This installment of Using the Value Line Report will highlight The Walt Disney Company’s (DIS -Free Disney Stock Report) fabled reemergence as a pillar in the global media arena, as well as the investment community, which has been marked by the stock’s impressive price gains over the past decade. Indeed, the past 10-plus years have seen the equity’s most notable momentum since it joined the Dow in May of 1991.
In particular, the last five years have been stellar, as the stock has risen some 450% since early 2009. This meteoric ascent is displayed by the price chart located in the Graph section of the page. Moreover, it comes as no surprise that scanning across the page to the bottom right corner offers further evidence to support the superior momentum of Disney’s shares, as the Financial Strength box tells of the equity’s superlative score for Price Growth Persistence (100 out of 100).

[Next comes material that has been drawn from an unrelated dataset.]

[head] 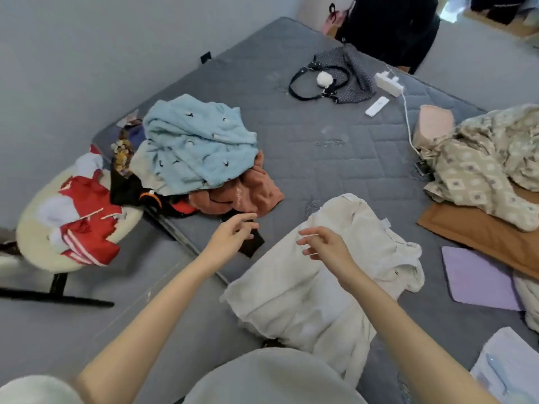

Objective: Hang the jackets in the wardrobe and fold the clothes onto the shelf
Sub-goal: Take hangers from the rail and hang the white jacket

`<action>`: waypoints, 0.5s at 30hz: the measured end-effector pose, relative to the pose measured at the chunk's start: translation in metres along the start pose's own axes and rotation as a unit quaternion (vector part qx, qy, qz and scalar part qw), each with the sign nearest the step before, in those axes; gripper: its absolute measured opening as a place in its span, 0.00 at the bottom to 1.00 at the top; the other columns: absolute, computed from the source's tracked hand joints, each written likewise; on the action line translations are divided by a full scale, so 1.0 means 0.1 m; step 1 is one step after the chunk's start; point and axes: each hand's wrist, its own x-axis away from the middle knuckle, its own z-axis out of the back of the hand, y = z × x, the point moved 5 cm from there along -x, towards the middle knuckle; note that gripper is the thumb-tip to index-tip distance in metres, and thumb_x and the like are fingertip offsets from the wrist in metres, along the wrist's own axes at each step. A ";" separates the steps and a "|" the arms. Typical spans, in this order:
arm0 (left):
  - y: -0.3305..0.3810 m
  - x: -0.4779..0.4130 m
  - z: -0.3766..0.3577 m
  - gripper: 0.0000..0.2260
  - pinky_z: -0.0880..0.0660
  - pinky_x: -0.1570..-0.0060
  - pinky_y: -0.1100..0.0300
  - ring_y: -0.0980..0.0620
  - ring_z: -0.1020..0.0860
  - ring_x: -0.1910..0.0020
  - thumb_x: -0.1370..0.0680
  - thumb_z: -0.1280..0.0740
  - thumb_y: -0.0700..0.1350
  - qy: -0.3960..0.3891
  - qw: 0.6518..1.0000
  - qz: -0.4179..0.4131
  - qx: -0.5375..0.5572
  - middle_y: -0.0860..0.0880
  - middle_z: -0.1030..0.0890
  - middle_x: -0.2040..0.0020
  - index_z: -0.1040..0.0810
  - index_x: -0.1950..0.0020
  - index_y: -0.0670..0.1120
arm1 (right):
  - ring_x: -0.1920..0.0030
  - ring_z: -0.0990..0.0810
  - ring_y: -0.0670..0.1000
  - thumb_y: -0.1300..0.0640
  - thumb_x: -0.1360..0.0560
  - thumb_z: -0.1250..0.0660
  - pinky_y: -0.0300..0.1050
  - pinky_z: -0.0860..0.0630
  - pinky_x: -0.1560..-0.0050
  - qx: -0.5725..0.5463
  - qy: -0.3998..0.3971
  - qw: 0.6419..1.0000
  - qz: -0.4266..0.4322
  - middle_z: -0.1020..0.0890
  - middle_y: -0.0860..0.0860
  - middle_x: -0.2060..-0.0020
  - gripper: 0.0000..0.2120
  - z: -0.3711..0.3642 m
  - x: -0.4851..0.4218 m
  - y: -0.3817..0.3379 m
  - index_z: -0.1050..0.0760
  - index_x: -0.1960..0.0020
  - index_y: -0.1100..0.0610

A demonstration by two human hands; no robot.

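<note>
A cream fleece garment (294, 293) lies spread on the grey mattress (350, 158) in front of me. My right hand (323, 243) hovers above its upper part with loose fingers and holds nothing. My left hand (233, 234) hangs in the air over a small black item (253, 246), fingers relaxed and empty. Behind it sits a pile of clothes: a light blue fleece top (195, 141) on a rust-coloured garment (250, 191) and dark pieces.
A stool (38, 228) at the left carries a red and white jacket (87, 217). On the right lie a patterned beige blanket (481, 167), a brown cloth (478, 231) and a lilac pad (478, 278). A dark handbag (335, 74), power strip (388, 83) and remote (376, 105) lie farther back.
</note>
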 end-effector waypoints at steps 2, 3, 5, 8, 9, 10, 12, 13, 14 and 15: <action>-0.21 0.37 0.39 0.15 0.29 0.41 0.58 0.49 0.21 0.44 0.17 0.44 0.39 0.048 0.999 -0.001 0.023 0.47 0.21 0.39 0.29 0.31 0.45 | 0.62 0.21 0.47 0.64 0.22 0.42 0.38 0.25 0.57 0.036 -0.048 0.998 0.030 0.16 0.49 0.57 0.11 -0.45 0.08 -0.17 0.22 0.50 0.53; -0.32 0.57 0.57 0.15 0.29 0.42 0.59 0.48 0.21 0.45 0.17 0.44 0.38 0.074 0.997 -0.003 0.037 0.46 0.21 0.39 0.29 0.32 0.44 | 0.62 0.21 0.47 0.64 0.23 0.41 0.37 0.25 0.58 0.049 -0.069 0.996 0.042 0.16 0.49 0.57 0.11 -0.69 0.12 -0.23 0.22 0.50 0.53; -0.57 1.02 0.95 0.15 0.28 0.48 0.66 0.49 0.22 0.48 0.18 0.44 0.36 0.132 0.989 -0.001 0.066 0.45 0.21 0.40 0.28 0.32 0.42 | 0.64 0.21 0.46 0.65 0.23 0.41 0.33 0.24 0.62 0.077 -0.115 0.988 0.066 0.16 0.49 0.58 0.11 -1.21 0.26 -0.34 0.22 0.50 0.54; -1.02 1.77 1.47 0.15 0.29 0.59 0.75 0.51 0.23 0.50 0.18 0.44 0.34 0.220 0.970 0.010 0.104 0.44 0.22 0.41 0.29 0.33 0.41 | 0.68 0.22 0.42 0.66 0.22 0.41 0.31 0.26 0.66 0.115 -0.191 0.970 0.095 0.17 0.49 0.61 0.10 -2.03 0.54 -0.44 0.22 0.48 0.58; -1.19 2.02 1.62 0.15 0.29 0.60 0.75 0.51 0.23 0.50 0.18 0.44 0.35 0.249 0.962 0.018 0.111 0.45 0.21 0.41 0.28 0.33 0.42 | 0.69 0.22 0.42 0.67 0.22 0.41 0.31 0.26 0.66 0.124 -0.218 0.963 0.102 0.17 0.49 0.62 0.10 -2.31 0.66 -0.46 0.22 0.48 0.59; -1.35 2.28 1.77 0.15 0.29 0.60 0.74 0.51 0.23 0.51 0.18 0.44 0.36 0.277 0.953 0.026 0.117 0.45 0.21 0.41 0.28 0.33 0.43 | 0.67 0.22 0.44 0.67 0.22 0.41 0.32 0.25 0.65 0.135 -0.246 0.954 0.110 0.17 0.49 0.63 0.10 -2.60 0.79 -0.47 0.22 0.48 0.59; -1.66 2.78 2.02 0.14 0.30 0.58 0.71 0.50 0.22 0.51 0.18 0.44 0.36 0.332 0.933 0.037 0.136 0.45 0.21 0.40 0.28 0.33 0.43 | 0.66 0.22 0.47 0.67 0.23 0.40 0.36 0.26 0.62 0.161 -0.301 0.931 0.131 0.18 0.49 0.62 0.10 -3.15 1.08 -0.49 0.23 0.48 0.58; -1.80 3.04 2.12 0.14 0.30 0.58 0.70 0.50 0.22 0.52 0.18 0.44 0.35 0.359 0.921 0.044 0.147 0.45 0.21 0.40 0.28 0.33 0.43 | 0.66 0.22 0.47 0.68 0.23 0.41 0.37 0.27 0.62 0.170 -0.327 0.919 0.142 0.18 0.49 0.63 0.10 -3.41 1.24 -0.49 0.23 0.49 0.58; -1.91 3.27 2.19 0.15 0.30 0.58 0.71 0.51 0.22 0.53 0.18 0.44 0.35 0.384 0.908 0.050 0.158 0.45 0.21 0.40 0.28 0.33 0.43 | 0.67 0.22 0.47 0.68 0.23 0.41 0.37 0.27 0.62 0.179 -0.351 0.906 0.154 0.18 0.49 0.63 0.11 -3.64 1.39 -0.50 0.23 0.49 0.57; -2.02 3.52 2.25 0.15 0.30 0.59 0.72 0.52 0.22 0.55 0.18 0.44 0.35 0.409 0.895 0.054 0.170 0.45 0.21 0.41 0.28 0.33 0.43 | 0.67 0.22 0.46 0.68 0.23 0.41 0.36 0.28 0.63 0.189 -0.376 0.892 0.166 0.18 0.49 0.62 0.11 -3.86 1.56 -0.50 0.23 0.50 0.56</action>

Not since the earlier years of the Michael Eisner era (Chairman and CEO from 1984 – 2003), when such iconic animated features as The Little Mermaid and The Lion King hit the big screen and its theme parks and television networks (ESPN, ABC, etc.) underwent considerable expansion, has the company enjoyed such notable success at the box office, as well as in its media ventures. Although the entertainment bellwether faced some creative and operational struggles in the late ‘90s, which placed some downward pressure on its shares, DIS was able to rally to new heights with the turn of the new millennium. The bottom truly fell out, however, not long after the tech bubble burst and the tragedy of 9/11 halted vacation travel and plunged the U.S. economy into recession. During that span, the stock lost more than two-thirds of its value from a mid-2000 peak of $43.88 to a mid-2002 trough of $13.48.
After a tumultuous period of ownership and managerial discord between 2003 and 2005, Eisner was succeeded by current Chairman and CEO Robert Iger. Under Iger’s stewardship, Disney has worked vigorously to reestablish itself at the forefront of the animated and live-action film industry, as well as fortify its presence in the global theme park business. Indeed, a number of key and bold acquisitions (Pixar, Marvel, Lucasfilms, etc.) have helped the company to solidify its position as a global leader in diversified entertainment.
Its slew of smash blockbuster releases of late, including the Iron Man series, the second installment of Captain America and the animated hit Frozen, are just a few of its recent triumphs in the film arena. Now, with the addition of the Star Wars franchise to its vast vault of theatrical assets, it would appear that the company is poised for several years of respectable revenue growth. Its film endeavors are just one aspect of its prospective growth drivers. Its television networks have been highly successful, too. Specifically, ESPN continues to generate market-leading ratings and sizable profits as the premier sports broadcasting network in the United States. Furthermore, Walt Disney Resorts have demonstrated impressive revenue and operating profit gains, thanks to record worldwide attendance of late.
Taking all of the aforementioned factors into account, it is no wonder that the company’s earnings growth has been consistently firm. Looking at the historical financial data in the Statistical Array, it is evident that the only instances when Disney’s share net faltered over the past 15 years or so were in the years directly following recessionary periods (2001-2002 and 2007-2009). Still, profit advances recovered quickly in each of those situations. In addition, scanning over to the Annual Rates box reveals that the company’s cash flow, earnings, and dividends have expanded at double-digit rates over the past 10 years. This indicates that not only is the company sustaining strong profit gains, but it is also returning a portion of these profits to its shareholders in the form of increasing income distributions.
Moreover, with an exemplary Earnings Predictability score of 90 out of 100 and the highest Financial Strength rating of A++, it stands to reason that analyst Orly Seidman’s Financial Estimates out to late decade call for double-digit cash flow, earnings, and dividend growth rates over the next three to five years. Indeed, the company’s solid balance sheet and financial flexibility should support continued strategic initiatives across the board. Ms. Seidman reinforces this notion in the Analyst Commentary, when she says, “Disney is putting its cash to good use.” Furthermore, she goes on to note that, “thanks to the benefits Disney is reaping from the Marvel and Lucasfilms acquisitions, it may eye other accretive additions.”
Finally, from a stock-price performance perspective, although the Timeliness Ranks box in our last report (2/7/14) suggests that the equity is a 3 (Average), the rank has actually been bumped up a notch to 2 (Above Average) as of 4/11/14. This suggests that the equity price will likely outpace the broader market’s averages over the next six to 12 months. On the downside, however, the aforementioned price strength already reflects most of the revenue and profit growth we project over the pull to 2017-2019. In fact, at just over 19x earnings, the P/E Multiple is historically high, offering limited room for further capital appreciation in that span. Hence, at present, this stock should spark more appeal among momentum-driven accounts. Nonetheless, we would recommend that even those wishing to buy and hold wait keenly on the sidelines for a more appropriate entry point, as we believe DIS shares to be a noteworthy investment option for any portfolio.
At the time that this article was written, the author held no positions in any of the companies mentioned.